Real estate available in Portland’s hot market often comes with an asterisk: contamination. Buyers, brokers and bankers all know that purchases of contaminated properties can shift cleanup costs to new owners. And nothing can delay or kill a deal faster than the unknowns associated with that risk.

But as the market has heated up, the Oregon Department of Environmental Quality has helped dozens of new owners manage environmental risks through its Prospective Purchaser Agreement program. A PPA, as it is known in the blur of environmental acronyms, allows a buyer to settle its liability to the DEQ, and in some cases, to neighboring property owners, if the buyer agrees to perform some environmental work that provides a “substantial benefit” to the public.

Here’s how the program works: A prospective buyer finds property with known or potential contamination. That party contacts the DEQ about the potential deal and outlines its vision for the property, including how any development would address contamination that may exist on the property.

The prospective buyer and the DEQ then negotiate a Prospective Purchaser Agreement. Under the PPA, the buyer agrees to a scope of work that will address environmental risks at the property. In return, the DEQ agrees to release the buyer from any additional environmental liability or obligations that might otherwise result from merely owning the property.

The agreement is recorded on title and runs with the land, allowing future owners to benefit from the same protections.

At the heart of the PPA program is the “quid pro quo” deal between the DEQ and the buyer. What the DEQ expects from each buyer depends on the location and condition of each property. One size does not fit all. But by way of example, over the past several years the DEQ has agreed to:

  • Assessment and removal of contaminated soils from a vacant former truck repair facility
  • Ensuring that municipal water was used for a retirement community project at a former garbage truck maintenance facility
  • Infrastructure improvements and contribution to a fund (to clean up the Columbia Slough) at a former metal fabrication site
  • Completion of soil removal started by a former owner at a former oil storage facility
  • Installation of a vapor control system for mixed-use developments and low-income housing projects at former dry cleaning and gas station locations
  • Implementation of a stormwater control system for future development at a facility containing contaminated fill
  • Maintenance and/or improvement of existing site features designed to control contamination and risks to neighboring properties at a wood products facility

The benefits of a PPA are symbiotic and extensive. Having a known scope of work in the PPA allows the buyer to estimate its development costs with more precision. The liability protections eliminate certain future risk factors and help owners, investors and lenders calculate the asset’s value with more certainty. Users of the property benefit from knowing that the development meets or exceeds the DEQ’s standards for health risks. The surrounding community benefits from the improvement of underutilized or even abandoned properties. And taxing authorities benefit from productive use and reuse of underutilized or abandoned properties.

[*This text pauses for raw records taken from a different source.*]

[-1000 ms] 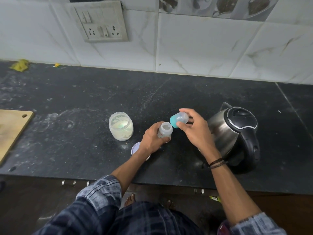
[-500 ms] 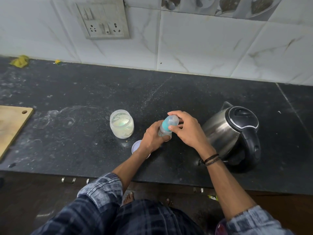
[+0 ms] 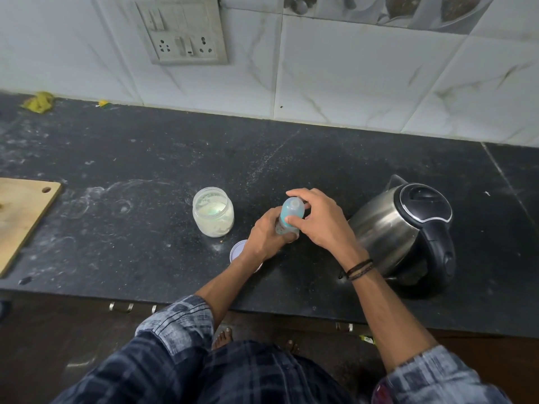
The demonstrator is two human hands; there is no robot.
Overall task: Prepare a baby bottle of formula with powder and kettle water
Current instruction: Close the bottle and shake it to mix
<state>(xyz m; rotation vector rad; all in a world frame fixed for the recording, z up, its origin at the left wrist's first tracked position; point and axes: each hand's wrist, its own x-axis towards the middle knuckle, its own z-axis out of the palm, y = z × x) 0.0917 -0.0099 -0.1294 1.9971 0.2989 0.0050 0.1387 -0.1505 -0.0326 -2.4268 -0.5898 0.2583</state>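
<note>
A single view comes from a camera on the person's head, at the front edge of the desk [image 3: 145, 234], looking forward and steeply down. It faces the tiled wall [image 3: 364, 83] along the desk's back edge, with the socket plate [image 3: 186, 33] near the top. The wide lens bends the desk's edges. It sits close: the kettle [image 3: 408, 228] near the front edge looks large, and below that edge a checked sleeve [image 3: 180, 325] and a bare foot [image 3: 223, 336] show

Translucent plastic bottle [image 3: 291, 214], smooth teal collar, in the grip of left hand [image 3: 267, 239] and right hand [image 3: 319, 221]. Right of the grip, a brushed-steel kettle [image 3: 379, 228] with glossy black plastic lid; left, a clear plastic jar [image 3: 213, 214] on the matt, powder-dusted black stone table [image 3: 145, 147].
</note>
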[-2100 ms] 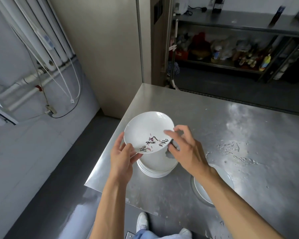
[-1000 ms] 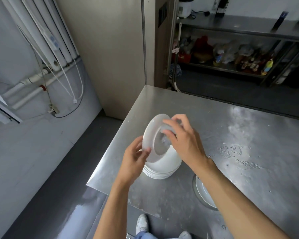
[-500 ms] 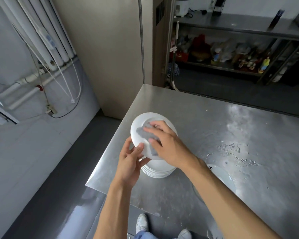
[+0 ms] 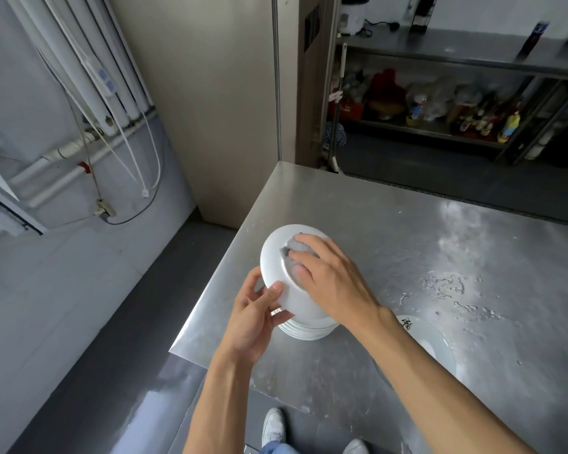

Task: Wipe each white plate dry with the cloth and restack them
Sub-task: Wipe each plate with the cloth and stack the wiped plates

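A white plate is held tilted, its underside facing me, above a stack of white plates near the steel table's left front corner. My left hand grips the plate's lower rim, thumb on the underside. My right hand presses a grey cloth against the plate's underside, fingers spread over the cloth. Another white plate with black lettering lies flat on the table to the right, partly hidden by my right forearm.
The steel table has water drops and smears at the right. Its left edge and front edge drop to a dark floor. A wall with pipes and cables is at the left; metal shelves with bottles stand behind.
The plate was turned from its lettered face to its underside. My right hand with the cloth moved onto the underside and slid across it toward the far rim.
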A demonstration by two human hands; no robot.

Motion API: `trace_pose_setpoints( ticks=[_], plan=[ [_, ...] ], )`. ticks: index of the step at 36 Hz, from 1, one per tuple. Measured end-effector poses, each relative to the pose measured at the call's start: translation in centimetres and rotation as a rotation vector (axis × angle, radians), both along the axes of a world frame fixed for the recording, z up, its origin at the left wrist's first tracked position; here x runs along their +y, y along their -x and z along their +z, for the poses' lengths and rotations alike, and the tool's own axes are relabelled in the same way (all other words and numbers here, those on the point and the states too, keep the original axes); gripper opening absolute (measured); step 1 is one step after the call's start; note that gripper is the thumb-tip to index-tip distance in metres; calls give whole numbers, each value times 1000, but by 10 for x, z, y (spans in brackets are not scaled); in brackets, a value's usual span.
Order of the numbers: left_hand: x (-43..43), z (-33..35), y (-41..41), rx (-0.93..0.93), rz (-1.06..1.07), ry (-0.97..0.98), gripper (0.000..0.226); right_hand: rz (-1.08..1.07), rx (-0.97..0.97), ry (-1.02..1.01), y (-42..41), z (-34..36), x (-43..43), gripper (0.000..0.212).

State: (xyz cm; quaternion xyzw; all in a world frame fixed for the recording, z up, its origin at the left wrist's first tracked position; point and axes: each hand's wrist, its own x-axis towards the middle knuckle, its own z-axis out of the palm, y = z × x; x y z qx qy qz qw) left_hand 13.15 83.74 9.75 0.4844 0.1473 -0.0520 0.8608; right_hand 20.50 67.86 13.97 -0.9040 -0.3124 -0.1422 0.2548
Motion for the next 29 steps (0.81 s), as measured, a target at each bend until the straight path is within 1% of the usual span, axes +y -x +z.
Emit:
trace_pose_setpoints(
  ticks=[2,5,8,11,15,18,23,26,29],
  plan=[
    [1,2,0,-13,-1,17,45,53,-4,-60,5,2,7,15],
    [7,4,1,-42,16,56,47,106,-18,-107,12,3,9,19],
    [13,4,2,-56,33,84,46,143,-18,-107,12,1,2,6],
    [16,3,3,-52,32,78,39,81,-7,-102,11,-3,-4,16],
    [14,2,6,-37,-1,43,41,-93,34,-135,5,-1,-7,15],
    [10,3,7,-27,-22,27,45,-132,49,-173,2,5,1,12],
    [7,7,5,-34,15,35,42,69,11,-212,10,9,20,13],
    [12,7,7,-45,66,69,43,122,8,-214,17,4,17,10],
    [19,6,11,-54,93,76,35,130,-1,-224,21,-5,7,11]
  ],
)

But for most buyers, the most appealing aspect of a PPA is the protection from liability. There are several types of PPA options available to a buyer. All of those options include a promise that the DEQ will not come after the buyer for any work or cleanup costs other than what is agreed to in the PPA.

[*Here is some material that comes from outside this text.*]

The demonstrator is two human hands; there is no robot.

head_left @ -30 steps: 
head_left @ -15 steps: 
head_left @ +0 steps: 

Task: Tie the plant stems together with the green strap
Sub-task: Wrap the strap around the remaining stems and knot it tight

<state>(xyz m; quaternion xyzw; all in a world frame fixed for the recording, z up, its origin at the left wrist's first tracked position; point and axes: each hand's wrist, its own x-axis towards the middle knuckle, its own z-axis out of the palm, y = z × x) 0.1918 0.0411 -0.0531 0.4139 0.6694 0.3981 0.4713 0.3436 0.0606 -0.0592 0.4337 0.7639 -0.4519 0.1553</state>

The more robust PPA agreements protect buyers from claims for cleanup costs by neighboring property owners. These protections from liability do not mean that the DEQ or neighboring property owners cannot seek cleanup costs from earlier owners, operators or polluters. But they do mean that new and later buyers have protection against such claims.

The PPA option does add a few boxes to any transaction checklist. The PPA process usually extends the closing schedule to allow the agreement to be negotiated and finalized. A buyer will likely hire a qualified environmental contractor to assess site conditions, and legal counsel to draft the required documents. The DEQ charges for its time to negotiate and finalize the PPA. Some projects performed as part of the PPA may impose additional permitting obligations from local authorities. And if a buyer fails to meet its promises under the agreement, it can lose the protections provided by the PPA.

A PPA may not be the right tool for every transaction involving contaminated land. Properties that have already been cleaned up might not be eligible. A party that has caused any contamination on the property is also not eligible for a PPA, nor would its affiliates be in most cases. For example, the DEQ likely would not issue a PPA to a subsidiary of a parent company that caused contamination.

In situations where a PPA may not work, other tools such as price adjustments, indemnification agreements, insurance or escrowed funds can be utilized to address future risks. But for many transactions involving contamination, a PPA is an effective tool that can address many of the uncertainties that give buyers panic or pause.